--- Exercise materials ---

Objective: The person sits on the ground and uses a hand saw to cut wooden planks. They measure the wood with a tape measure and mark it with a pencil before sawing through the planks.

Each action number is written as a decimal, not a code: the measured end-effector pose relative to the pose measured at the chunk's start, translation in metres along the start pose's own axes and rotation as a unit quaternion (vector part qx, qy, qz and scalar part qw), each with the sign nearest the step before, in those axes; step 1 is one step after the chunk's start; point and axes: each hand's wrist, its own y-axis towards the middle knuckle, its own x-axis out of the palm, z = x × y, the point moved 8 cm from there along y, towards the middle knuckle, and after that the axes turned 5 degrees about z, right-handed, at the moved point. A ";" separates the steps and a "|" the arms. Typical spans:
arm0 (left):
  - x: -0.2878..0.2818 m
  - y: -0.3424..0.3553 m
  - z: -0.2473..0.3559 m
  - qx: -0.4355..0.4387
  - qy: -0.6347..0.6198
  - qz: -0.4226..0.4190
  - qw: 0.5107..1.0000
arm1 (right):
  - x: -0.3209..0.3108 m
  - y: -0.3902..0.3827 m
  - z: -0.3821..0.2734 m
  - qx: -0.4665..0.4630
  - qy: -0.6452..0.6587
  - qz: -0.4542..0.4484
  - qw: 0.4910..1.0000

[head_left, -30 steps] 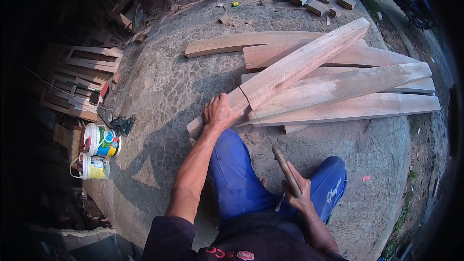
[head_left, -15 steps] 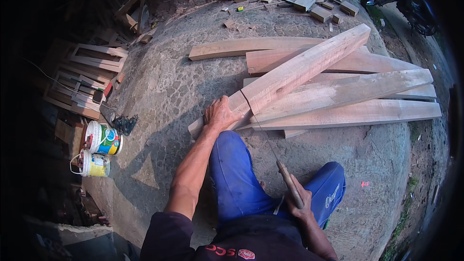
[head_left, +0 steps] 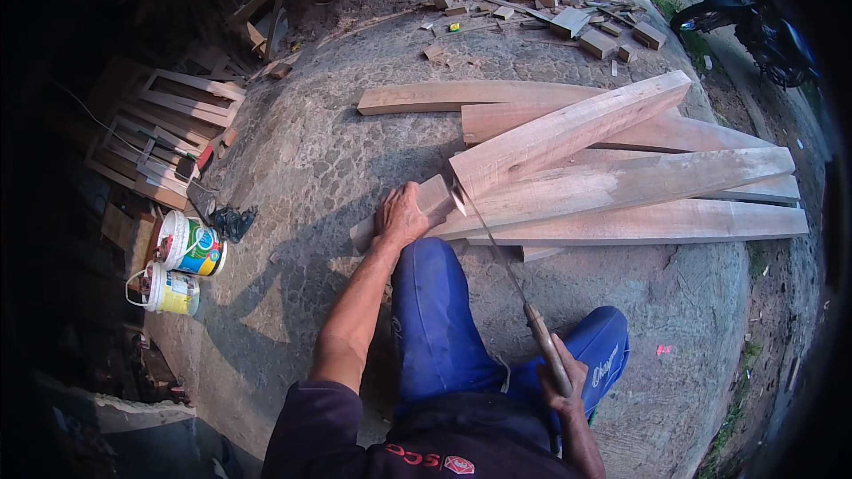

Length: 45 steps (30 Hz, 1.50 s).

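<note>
My left hand (head_left: 404, 215) is closed on a short wooden offcut (head_left: 433, 194), close to my left knee. A gap separates this piece from the squared end of a long wooden beam (head_left: 568, 130), which lies slanting across other timbers. My right hand (head_left: 565, 374) grips the wooden handle of a hand saw (head_left: 548, 350) near my right thigh. The saw's thin blade reaches up and left, its tip beside the gap. Underneath and alongside are several more long beams (head_left: 639, 179), fanned out to the right.
Wood blocks and scraps (head_left: 599, 43) lie at the back. At the left are two paint buckets (head_left: 180, 290), a dark bag (head_left: 232, 223) and slatted wooden frames (head_left: 191, 99). A motorcycle (head_left: 750, 27) stands at the far right. Rough concrete (head_left: 302, 177) surrounds the timbers.
The narrow cut in the beam has opened into a gap, and the short piece in my left hand now sits apart. The saw's blade has come out of the cut.
</note>
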 end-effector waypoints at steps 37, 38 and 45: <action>-0.221 0.032 -0.354 -0.330 -0.619 0.354 0.619 | -0.083 0.055 -0.040 0.051 0.089 0.407 0.908; -0.213 0.060 -0.322 -0.283 -0.610 0.289 0.681 | -0.085 0.050 -0.042 0.055 0.128 0.427 0.893; -0.039 0.047 -0.066 -0.081 -0.519 -0.012 0.851 | -0.138 -0.033 -0.061 -0.001 0.126 0.471 0.873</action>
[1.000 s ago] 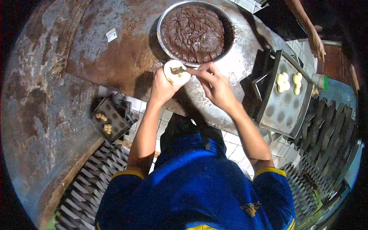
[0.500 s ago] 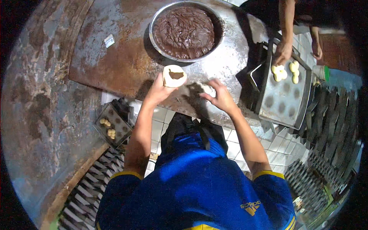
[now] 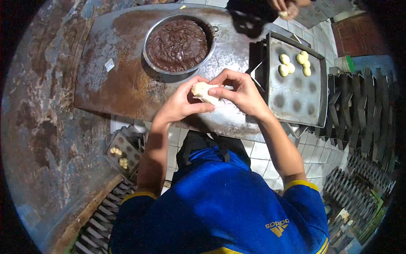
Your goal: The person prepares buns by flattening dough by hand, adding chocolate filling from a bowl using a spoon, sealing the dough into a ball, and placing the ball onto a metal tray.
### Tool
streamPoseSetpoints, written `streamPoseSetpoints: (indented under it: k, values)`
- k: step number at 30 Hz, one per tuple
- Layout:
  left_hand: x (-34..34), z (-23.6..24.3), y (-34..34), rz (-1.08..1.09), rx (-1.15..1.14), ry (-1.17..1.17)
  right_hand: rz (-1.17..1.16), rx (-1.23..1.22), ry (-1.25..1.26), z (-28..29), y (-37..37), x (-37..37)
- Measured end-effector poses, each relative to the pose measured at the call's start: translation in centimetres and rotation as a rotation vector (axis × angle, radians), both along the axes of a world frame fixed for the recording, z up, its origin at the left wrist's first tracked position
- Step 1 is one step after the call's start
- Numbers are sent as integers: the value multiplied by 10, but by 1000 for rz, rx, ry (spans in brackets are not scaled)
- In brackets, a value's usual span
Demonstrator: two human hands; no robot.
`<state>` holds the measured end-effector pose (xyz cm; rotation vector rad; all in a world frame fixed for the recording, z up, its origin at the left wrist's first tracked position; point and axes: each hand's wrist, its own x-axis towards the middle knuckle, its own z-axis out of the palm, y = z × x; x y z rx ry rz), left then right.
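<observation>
A pale piece of dough point(image 3: 203, 92) is held between my two hands just in front of a round metal bowl point(image 3: 146, 57). My left hand point(image 3: 181, 103) cups it from the left, thumb along its near side. The fingers of my right hand point(image 3: 241, 93) pinch the dough's right edge. No filling shows on the side facing up. Dark brown chocolate-like paste point(image 3: 177, 45) fills much of the bowl.
A metal tray point(image 3: 296, 91) with several dough balls point(image 3: 286, 65) is at the right. Another person's hands point(image 3: 287, 8) are at the top, holding a small pale piece. A smaller tray point(image 3: 134, 146) with dough pieces stands low at the left. Slatted dark racks point(image 3: 355, 110) line the right.
My right hand has come in to grip the dough, whose brown filling showed before and is now out of sight. The other person's hand has left the tray.
</observation>
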<state>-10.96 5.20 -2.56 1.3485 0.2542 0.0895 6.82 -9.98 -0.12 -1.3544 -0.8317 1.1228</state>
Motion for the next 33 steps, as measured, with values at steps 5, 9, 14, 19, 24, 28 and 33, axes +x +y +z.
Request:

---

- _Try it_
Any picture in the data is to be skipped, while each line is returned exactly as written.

- _Output for this task_
Objective: The person sits on the ground and uses a hand saw to cut wooden planks. They measure the wood with a tape measure and mark it with a pencil before sawing through the planks.

Each action number is written as a decimal, not a code: the measured end-effector pose relative to the pose measured at the chunk's start, translation in metres along the start pose's own axes and rotation as a unit quaternion (vector part qx, qy, qz and scalar part qw), each with the sign nearest the step before, in those axes; step 1 is one step after the chunk's start; point and axes: each hand's wrist, its own y-axis towards the middle knuckle, its own x-axis out of the palm, z = x × y, the point moved 8 cm from there along y, towards the middle knuckle, and after that the axes turned 5 degrees about z, right-handed, at the moved point. A ";" separates the steps and a "|" the arms. Typical spans:
arm0 (left):
  - x: -0.2878..0.2818 m
  - y: -0.3424..0.3553 m
  - z: -0.2473..0.3559 m
  - qx: -0.4355..0.4387
  - qy: -0.6347..0.6198
  - qz: -0.4226..0.4190
  - qw: 0.5107..1.0000
arm1 (right):
  - x: -0.3209..0.3108 m
  - y: -0.3902..0.3827 m
  - z: -0.3821..0.2734 m
  - qx: -0.4665..0.4630
  - qy: -0.6452..0.6587
  - qz: -0.4542..0.4484
  - qw: 0.4910..1.0000

[head_left, -30 steps] 
[head_left, -15 steps] 
[head_left, +0 steps] 

Length: 45 steps (30 Hz, 1.50 s).

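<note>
My left hand (head_left: 404, 215) is closed on a short wooden offcut (head_left: 433, 194), close to my left knee. A gap separates this piece from the squared end of a long wooden beam (head_left: 568, 130), which lies slanting across other timbers. My right hand (head_left: 565, 374) grips the wooden handle of a hand saw (head_left: 548, 350) near my right thigh. The saw's thin blade reaches up and left, its tip beside the gap. Underneath and alongside are several more long beams (head_left: 639, 179), fanned out to the right.
Wood blocks and scraps (head_left: 599, 43) lie at the back. At the left are two paint buckets (head_left: 180, 290), a dark bag (head_left: 232, 223) and slatted wooden frames (head_left: 191, 99). A motorcycle (head_left: 750, 27) stands at the far right. Rough concrete (head_left: 302, 177) surrounds the timbers.
The narrow cut in the beam has opened into a gap, and the short piece in my left hand now sits apart. The saw's blade has come out of the cut.
</note>
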 end-effector waypoints at steps 37, 38 and 45: <action>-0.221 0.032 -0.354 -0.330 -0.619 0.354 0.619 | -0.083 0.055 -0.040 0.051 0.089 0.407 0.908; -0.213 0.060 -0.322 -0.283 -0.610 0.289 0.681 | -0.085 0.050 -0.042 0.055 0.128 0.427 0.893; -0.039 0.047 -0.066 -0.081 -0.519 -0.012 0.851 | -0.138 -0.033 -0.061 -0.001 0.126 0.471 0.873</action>
[1.000 s ago] 
[0.500 s ago] 
[now] 
Your goal: The person prepares buns by flattening dough by hand, adding chocolate filling from a bowl using a spoon, sealing the dough into a ball, and placing the ball onto a metal tray.
### Tool
streamPoseSetpoints, written `streamPoseSetpoints: (indented under it: k, values)`
- k: step number at 30 Hz, one per tuple
- Layout:
  left_hand: x (-34..34), z (-23.6..24.3), y (-34..34), rz (-1.08..1.09), rx (-1.15..1.14), ry (-1.17..1.17)
  right_hand: rz (-1.17..1.16), rx (-1.23..1.22), ry (-1.25..1.26), z (-28..29), y (-37..37), x (-37..37)
- Measured end-effector poses, each relative to the pose measured at the call's start: translation in centimetres and rotation as a rotation vector (axis × angle, radians), both along the axes of a world frame fixed for the recording, z up, its origin at the left wrist's first tracked position
- Step 1 is one step after the call's start
- Numbers are sent as integers: the value multiplied by 10, but by 1000 for rz, rx, ry (spans in brackets are not scaled)
- In brackets, a value's usual span
Demonstrator: two human hands; no robot.
`<state>` holds the measured end-effector pose (xyz cm; rotation vector rad; all in a world frame fixed for the recording, z up, its origin at the left wrist's first tracked position; point and axes: each hand's wrist, its own x-axis towards the middle knuckle, its own z-axis out of the palm, y = z × x; x y z rx ry rz), left then right.
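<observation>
A pale piece of dough point(image 3: 203, 92) is held between my two hands just in front of a round metal bowl point(image 3: 146, 57). My left hand point(image 3: 181, 103) cups it from the left, thumb along its near side. The fingers of my right hand point(image 3: 241, 93) pinch the dough's right edge. No filling shows on the side facing up. Dark brown chocolate-like paste point(image 3: 177, 45) fills much of the bowl.
A metal tray point(image 3: 296, 91) with several dough balls point(image 3: 286, 65) is at the right. Another person's hands point(image 3: 287, 8) are at the top, holding a small pale piece. A smaller tray point(image 3: 134, 146) with dough pieces stands low at the left. Slatted dark racks point(image 3: 355, 110) line the right.
My right hand has come in to grip the dough, whose brown filling showed before and is now out of sight. The other person's hand has left the tray.
</observation>
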<state>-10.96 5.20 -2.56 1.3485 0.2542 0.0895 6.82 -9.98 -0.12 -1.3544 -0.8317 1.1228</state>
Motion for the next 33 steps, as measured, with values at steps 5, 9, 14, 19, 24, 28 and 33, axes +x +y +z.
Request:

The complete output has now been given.